How to Defend This Approach
Here’s the hard part: defending brand-building activities when leadership demands immediate ROI. You need frameworks that make the invisible visible.
First, reframe the metrics. Instead of measuring every campaign by MQLs generated, separate activities into demand capture (measured by immediate conversion) and brand building (measured by awareness, reach, and consideration set inclusion).
Track share of voice in your market. Are you present in the conversations where buyers research solutions? Do industry publications mention you? Do prospects recognize your brand when your sales team reaches out?
Survey your pipeline. Ask prospects how they first heard about you. You’ll often find that deals closing today were influenced by brand activities from months or years ago—the trade show they attended, the research report they read, the LinkedIn post they saw.
Monitor consideration set inclusion. When buyers enter active evaluation, does your brand make the shortlist? If yes, your brand awareness is working. If no, you’re invisible to the 95%.
The Activities That Build Awareness
So what actually builds brand awareness for the 95%? Martin’s approach offers a blueprint.
Original research that gets cited and shared. Content that makes buyers smarter rather than just selling products. Industry events with standout presence rather than mere attendance. Thought leadership that challenges industry assumptions.
But also: consistency. “The challenge right now is to stay consistent and not changing the marketing direction every month or quarter,” Martin emphasizes. Brand awareness compounds slowly. Quarterly pivots destroy momentum before it builds.
And focus. “You simply need to realize that you cannot be everywhere and do everything,” he notes. Better to own one channel completely than spread thin across five channels ineffectively.
The Courage to Play Long
Perhaps the hardest part of the 95% rule is the courage it requires. In quarterly business reviews, it’s easier to show short-term wins—MQLs generated, pipeline created, deals closed. Brand awareness shows up as… what? Impressions? Mentions? Traffic to research content?

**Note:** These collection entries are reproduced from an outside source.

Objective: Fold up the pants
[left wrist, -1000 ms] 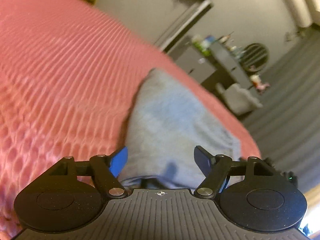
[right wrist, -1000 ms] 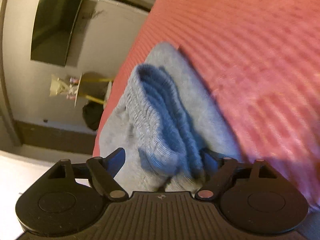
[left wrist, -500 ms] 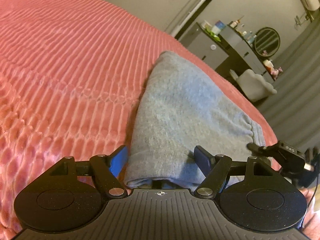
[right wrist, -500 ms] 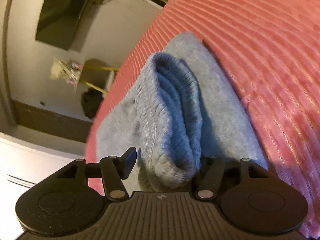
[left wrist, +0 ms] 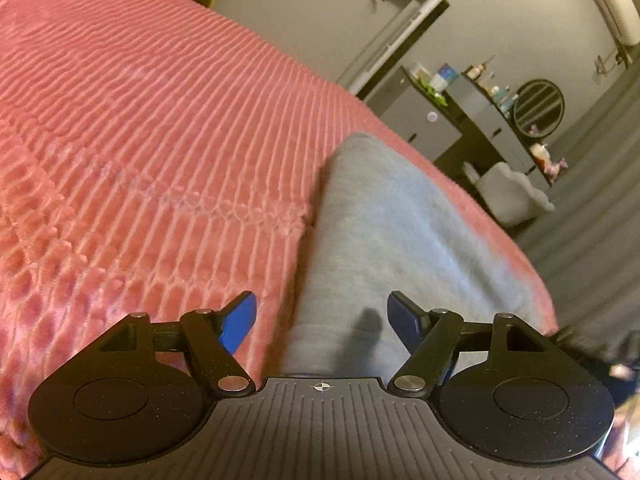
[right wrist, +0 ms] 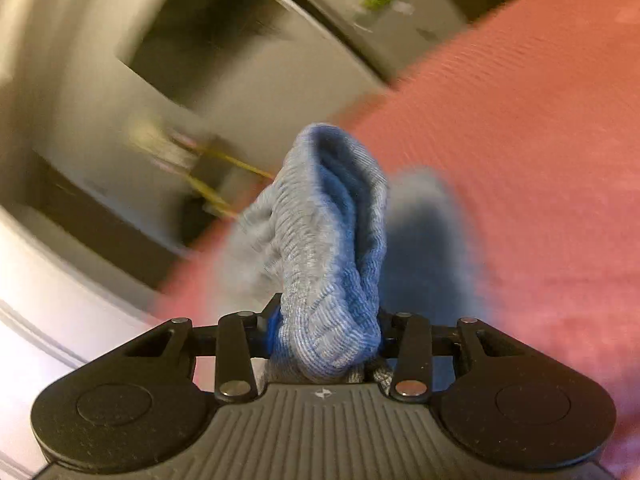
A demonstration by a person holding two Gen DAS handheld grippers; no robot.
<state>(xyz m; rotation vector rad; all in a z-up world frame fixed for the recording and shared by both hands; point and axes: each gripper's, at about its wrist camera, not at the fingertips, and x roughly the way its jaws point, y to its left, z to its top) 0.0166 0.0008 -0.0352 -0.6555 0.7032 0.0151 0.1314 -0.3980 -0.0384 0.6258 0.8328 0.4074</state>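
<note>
Clamping the ribbed band (right wrist: 332,264) of the gray pants between its fingers, your right gripper (right wrist: 326,332) holds a thick bunch of knit that stands up straight ahead of the tool and hides most of the gap. Your left gripper (left wrist: 322,316) is spread wide with nothing between its blue pads (left wrist: 239,320); the gray pants (left wrist: 400,236) lie directly under and ahead of it on the pink ribbed bedspread (left wrist: 140,152), and its fingers do not appear to touch the cloth.

Judging by this, you are at the lift of a fold: one end is gripped by the right tool, the other is not yet taken. The next move likely calls for closing the left gripper on the near edge of the cloth just below its fingers, so both ends travel together and the layer stays flat instead of dragging.

Ahead of the left tool the pants taper to a rounded end. To that tool's left the bedspread runs wide and bare, which gives you plenty of room to carry the fold that way. To its right the bed edge is close, just past the cloth, with gray floor (left wrist: 592,248), a pale stool (left wrist: 508,196) and a dark dresser (left wrist: 476,120) beyond. The right view is blurred; ahead and to its left the bed edge drops off near the cloth, so keep the carry toward the bedspread on that tool's right.
</note>
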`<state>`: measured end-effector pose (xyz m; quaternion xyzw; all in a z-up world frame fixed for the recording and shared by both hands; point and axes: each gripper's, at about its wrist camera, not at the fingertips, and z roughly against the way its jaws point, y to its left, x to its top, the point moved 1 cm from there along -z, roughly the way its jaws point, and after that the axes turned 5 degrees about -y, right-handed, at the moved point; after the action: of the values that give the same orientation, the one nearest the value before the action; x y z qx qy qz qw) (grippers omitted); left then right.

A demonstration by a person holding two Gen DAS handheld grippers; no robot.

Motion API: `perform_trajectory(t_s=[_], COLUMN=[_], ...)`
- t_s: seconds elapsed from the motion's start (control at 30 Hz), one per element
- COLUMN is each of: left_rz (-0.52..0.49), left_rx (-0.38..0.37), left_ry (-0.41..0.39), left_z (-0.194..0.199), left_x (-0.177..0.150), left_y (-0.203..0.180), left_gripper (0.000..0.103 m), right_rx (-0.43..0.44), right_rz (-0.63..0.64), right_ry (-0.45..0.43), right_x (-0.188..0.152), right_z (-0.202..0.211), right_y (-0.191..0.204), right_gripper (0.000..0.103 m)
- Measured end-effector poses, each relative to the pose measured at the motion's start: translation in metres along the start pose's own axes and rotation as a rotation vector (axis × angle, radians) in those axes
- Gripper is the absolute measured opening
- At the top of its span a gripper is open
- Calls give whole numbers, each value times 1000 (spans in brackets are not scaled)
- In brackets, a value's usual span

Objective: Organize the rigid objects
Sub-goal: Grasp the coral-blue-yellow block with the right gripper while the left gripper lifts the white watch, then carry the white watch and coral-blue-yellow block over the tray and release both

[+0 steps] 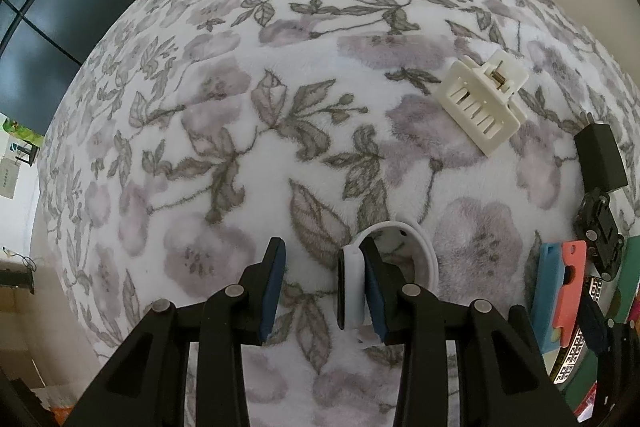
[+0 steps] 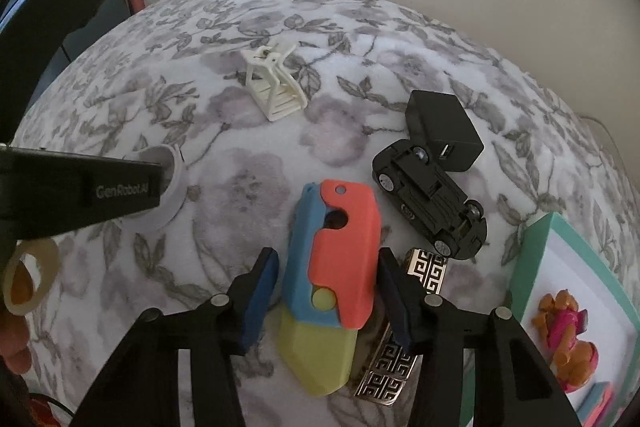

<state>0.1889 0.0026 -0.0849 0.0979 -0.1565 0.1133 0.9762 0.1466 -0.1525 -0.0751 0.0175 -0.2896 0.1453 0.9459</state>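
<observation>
My left gripper (image 1: 325, 287) is open over the floral cloth; a white fitness band (image 1: 352, 291) stands on edge against its right finger, its loop reaching past the fingertips. My right gripper (image 2: 326, 291) is open, its fingers either side of a red, blue and yellow toy knife (image 2: 332, 279) lying on the cloth. A cream hair claw clip (image 1: 482, 103) (image 2: 276, 89), a black charger block (image 2: 442, 135) (image 1: 600, 157) and an upturned black toy car (image 2: 434, 201) (image 1: 598, 233) lie further out. The left gripper's body (image 2: 80, 191) crosses the right wrist view at left.
A black-and-gold patterned lighter (image 2: 400, 327) lies under my right gripper's right finger. A teal box (image 2: 532, 267) holding a pink and orange toy (image 2: 564, 335) stands at right. A tape roll (image 2: 30, 279) sits at the left edge. A wall is behind the bed.
</observation>
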Motion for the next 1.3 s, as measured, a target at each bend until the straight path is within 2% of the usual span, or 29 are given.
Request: perform_trajectory(t_s=[0.1, 0.23, 0.3, 0.37, 0.47, 0.77, 0.9, 1.1, 1.3], left_rz=[-10, -31, -27, -14, -29, -4, -9, 3, 13], left_rx=[11, 36, 28, -5, -15, -44, -53, -59, -82], left_ry=[-9, -21, -20, -14, -14, -14, -31, -92, -180], left_z=[0, 5, 7, 7, 8, 16, 30, 59, 100], left_x=[-1, -1, 0, -1, -1, -4, -5, 0, 3], left_y=[0, -8, -12, -13, -21, -25, -26, -25, -24], left_gripper=[40, 39, 33, 22, 13, 13, 13, 13, 13], right_rx=[0, -4, -6, -9, -7, -18, 4, 54, 30], right_rz=[-12, -43, -54, -58, -69, -96, -139, -259, -335], right_ry=[-1, -2, 0, 5, 11, 35, 39, -9, -88], right_x=[-1, 0, 0, -1, -2, -10, -13, -12, -7], right_z=[0, 1, 1, 2, 4, 11, 18, 43, 81], right_y=[0, -2, -2, -1, -2, 2, -4, -24, -47], right_gripper=[53, 46, 46, 46, 46, 45, 45, 45, 45])
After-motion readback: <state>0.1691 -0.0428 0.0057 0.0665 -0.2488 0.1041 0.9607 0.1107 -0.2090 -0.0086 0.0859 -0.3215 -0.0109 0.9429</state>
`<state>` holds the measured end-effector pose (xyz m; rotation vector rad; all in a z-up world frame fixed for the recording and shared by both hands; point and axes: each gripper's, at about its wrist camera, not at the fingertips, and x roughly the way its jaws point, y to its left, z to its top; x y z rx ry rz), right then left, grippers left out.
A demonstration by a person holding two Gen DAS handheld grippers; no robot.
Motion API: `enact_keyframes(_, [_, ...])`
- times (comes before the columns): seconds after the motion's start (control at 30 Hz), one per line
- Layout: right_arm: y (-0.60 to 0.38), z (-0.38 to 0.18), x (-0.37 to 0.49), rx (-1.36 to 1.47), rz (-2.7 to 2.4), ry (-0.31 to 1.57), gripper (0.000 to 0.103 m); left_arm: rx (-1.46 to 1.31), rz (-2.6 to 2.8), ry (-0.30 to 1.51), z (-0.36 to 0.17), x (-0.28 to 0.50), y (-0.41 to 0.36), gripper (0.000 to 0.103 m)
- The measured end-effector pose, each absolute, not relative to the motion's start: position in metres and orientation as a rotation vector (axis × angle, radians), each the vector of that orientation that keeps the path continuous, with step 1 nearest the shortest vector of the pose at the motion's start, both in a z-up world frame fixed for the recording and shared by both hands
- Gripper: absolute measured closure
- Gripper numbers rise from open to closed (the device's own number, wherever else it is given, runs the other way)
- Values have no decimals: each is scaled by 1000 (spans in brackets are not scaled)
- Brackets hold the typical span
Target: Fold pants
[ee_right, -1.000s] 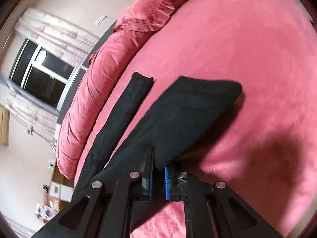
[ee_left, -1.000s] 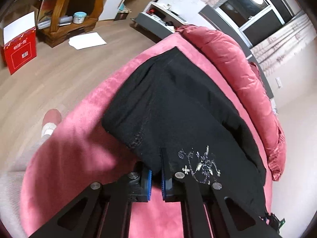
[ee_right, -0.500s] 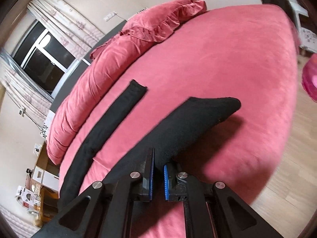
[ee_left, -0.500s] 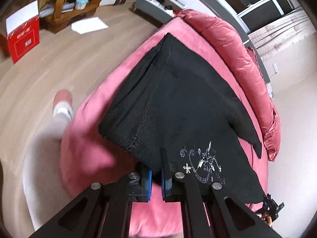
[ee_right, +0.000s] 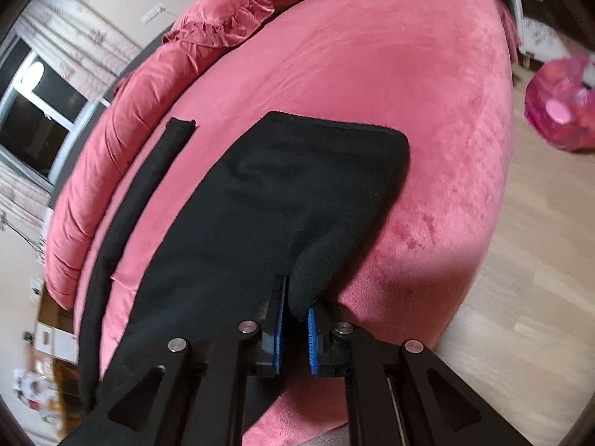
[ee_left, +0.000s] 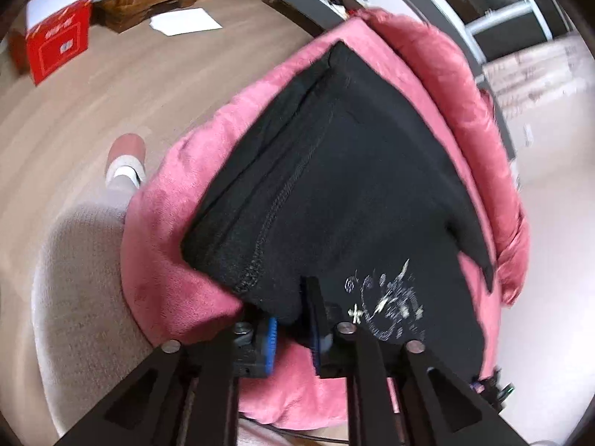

But Martin’s philosophy cuts through this anxiety: “Every small step or every activity that we do in order to increase our brand awareness, we cannot be disappointed when it doesn’t show instant or immediate results because know that everything will pay off in the future.”
This requires belief—belief that building brand awareness among future buyers matters more than slightly optimizing conversion rates among today’s tiny in-market segment. Belief that the 95% of buyers not ready today will eventually become the 5% ready tomorrow. Belief that being top of mind when buyers enter the market creates more value than being forgotten but marginally more efficient at converting the few buyers actively searching.
For B2B companies with long sales cycles, complex buying committees, and considered purchases, this isn’t just good marketing philosophy. It’s the only sustainable path to growth. Because while your competitors chase immediate conversions from today’s 5%, you’re building relationships with tomorrow’s 95%. When they finally enter buying mode, you’ve already won.